◆ **Task to carry out**
Leave out the pictures and retype everything else in the records below exactly.

◆ **Material provided**

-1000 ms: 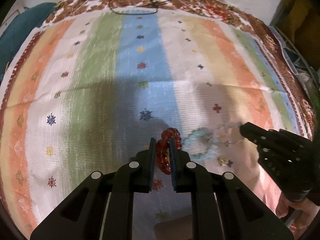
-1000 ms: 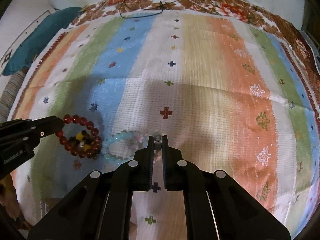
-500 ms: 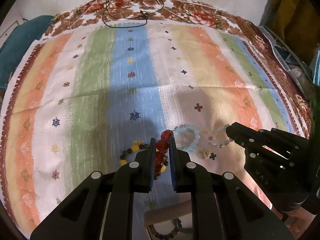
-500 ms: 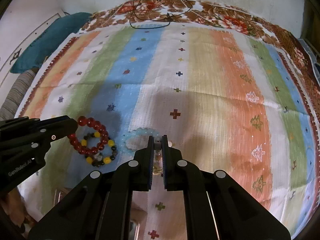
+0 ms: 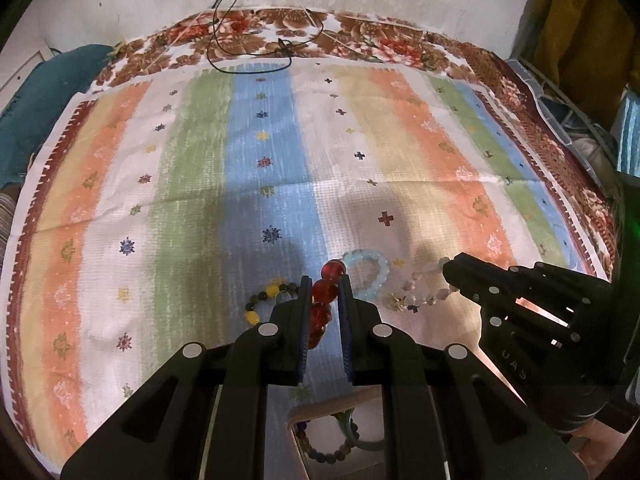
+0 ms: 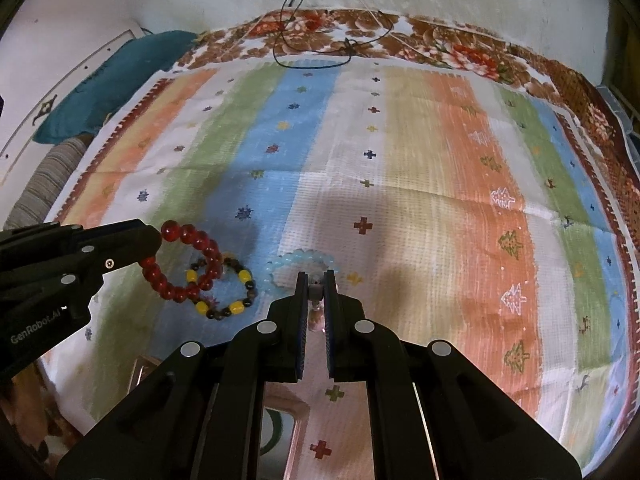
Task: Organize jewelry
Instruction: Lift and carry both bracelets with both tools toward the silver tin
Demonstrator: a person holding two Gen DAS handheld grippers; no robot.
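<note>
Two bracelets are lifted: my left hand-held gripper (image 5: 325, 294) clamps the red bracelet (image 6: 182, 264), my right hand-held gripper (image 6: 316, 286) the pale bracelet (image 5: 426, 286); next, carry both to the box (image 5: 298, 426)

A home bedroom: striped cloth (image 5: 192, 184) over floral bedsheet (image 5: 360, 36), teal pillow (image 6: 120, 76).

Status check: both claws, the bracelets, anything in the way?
Left claw shut on red bracelet. Right claw shut on pale bracelet. Yellow-black bracelet and light blue bracelet on cloth. Nothing blocking.
</note>
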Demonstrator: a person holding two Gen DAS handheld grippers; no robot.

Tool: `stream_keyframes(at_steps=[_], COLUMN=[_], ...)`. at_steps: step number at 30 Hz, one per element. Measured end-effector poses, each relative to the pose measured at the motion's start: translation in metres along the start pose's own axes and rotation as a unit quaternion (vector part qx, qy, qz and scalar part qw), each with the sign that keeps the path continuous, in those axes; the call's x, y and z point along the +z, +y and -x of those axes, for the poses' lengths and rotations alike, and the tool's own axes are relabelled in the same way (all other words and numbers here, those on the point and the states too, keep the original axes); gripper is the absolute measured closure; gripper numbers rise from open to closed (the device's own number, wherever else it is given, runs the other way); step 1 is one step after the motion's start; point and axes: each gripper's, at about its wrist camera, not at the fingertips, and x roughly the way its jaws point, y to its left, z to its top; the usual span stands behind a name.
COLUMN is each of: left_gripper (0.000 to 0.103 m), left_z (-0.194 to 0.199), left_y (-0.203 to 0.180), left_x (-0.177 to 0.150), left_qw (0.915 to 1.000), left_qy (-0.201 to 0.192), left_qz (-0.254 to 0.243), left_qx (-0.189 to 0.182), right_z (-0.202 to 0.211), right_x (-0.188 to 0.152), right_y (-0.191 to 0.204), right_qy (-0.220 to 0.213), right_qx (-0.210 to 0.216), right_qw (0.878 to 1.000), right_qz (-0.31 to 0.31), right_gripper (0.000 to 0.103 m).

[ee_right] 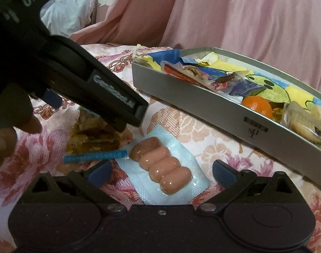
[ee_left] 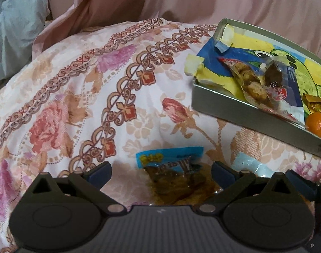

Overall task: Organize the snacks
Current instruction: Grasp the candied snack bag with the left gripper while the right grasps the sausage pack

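A clear snack packet with a blue top and brown contents lies on the floral bedspread between the spread fingers of my open left gripper. It also shows in the right wrist view, under the left gripper's body. A pale blue packet of small sausages lies between the spread fingers of my open right gripper; its corner shows in the left wrist view. A grey box holds wrapped snacks and an orange.
The box is lined with a yellow, blue and green cartoon drawing. Pink fabric rises behind the bedspread. A grey-blue cushion lies at the far left. The person's hand shows at the left edge.
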Motion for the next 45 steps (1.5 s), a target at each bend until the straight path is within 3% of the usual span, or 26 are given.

◆ **Solved problem**
-1000 ms: 
-1000 ms: 
-500 ms: 
-500 ms: 
+0 ms: 
+0 ms: 
Task: Organize jewelry
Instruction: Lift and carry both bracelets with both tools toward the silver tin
Demonstrator: a person holding two Gen DAS handheld grippers; no robot.
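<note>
Two bracelets are lifted: my left hand-held gripper (image 5: 325, 294) clamps the red bracelet (image 6: 182, 264), my right hand-held gripper (image 6: 316, 286) the pale bracelet (image 5: 426, 286); next, carry both to the box (image 5: 298, 426)

A home bedroom: striped cloth (image 5: 192, 184) over floral bedsheet (image 5: 360, 36), teal pillow (image 6: 120, 76).

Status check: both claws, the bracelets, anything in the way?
Left claw shut on red bracelet. Right claw shut on pale bracelet. Yellow-black bracelet and light blue bracelet on cloth. Nothing blocking.
</note>
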Demonstrator: a person holding two Gen DAS handheld grippers; no robot.

Tool: `stream_keyframes(at_steps=[_], COLUMN=[_], ...)`. at_steps: step number at 30 Hz, one per element. Measured end-effector poses, each relative to the pose measured at the motion's start: translation in metres along the start pose's own axes and rotation as a unit quaternion (vector part qx, qy, qz and scalar part qw), each with the sign that keeps the path continuous, in those axes; the call's x, y and z point along the +z, +y and -x of those axes, for the poses' lengths and rotations alike, and the tool's own axes are relabelled in the same way (all other words and numbers here, those on the point and the states too, keep the original axes); gripper is the absolute measured closure; gripper numbers rise from open to closed (the device's own number, wherever else it is given, runs the other way); step 1 is one step after the motion's start; point and axes: each gripper's, at about its wrist camera, not at the fingertips, and x roughly the way its jaws point, y to its left, z to its top; the usual span stands behind a name.
COLUMN is each of: left_gripper (0.000 to 0.103 m), left_z (-0.194 to 0.199), left_y (-0.203 to 0.180), left_x (-0.177 to 0.150), left_qw (0.915 to 1.000), left_qy (-0.201 to 0.192), left_qz (-0.254 to 0.243), left_qx (-0.189 to 0.182), right_z (-0.202 to 0.211), right_x (-0.188 to 0.152), right_y (-0.191 to 0.204), right_qy (-0.220 to 0.213), right_qx (-0.210 to 0.216), right_qw (0.878 to 1.000), right_qz (-0.31 to 0.31), right_gripper (0.000 to 0.103 m).

[ee_right] 
[ee_left] 

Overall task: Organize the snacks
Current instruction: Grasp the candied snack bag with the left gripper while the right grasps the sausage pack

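A clear snack packet with a blue top and brown contents lies on the floral bedspread between the spread fingers of my open left gripper. It also shows in the right wrist view, under the left gripper's body. A pale blue packet of small sausages lies between the spread fingers of my open right gripper; its corner shows in the left wrist view. A grey box holds wrapped snacks and an orange.
The box is lined with a yellow, blue and green cartoon drawing. Pink fabric rises behind the bedspread. A grey-blue cushion lies at the far left. The person's hand shows at the left edge.
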Motion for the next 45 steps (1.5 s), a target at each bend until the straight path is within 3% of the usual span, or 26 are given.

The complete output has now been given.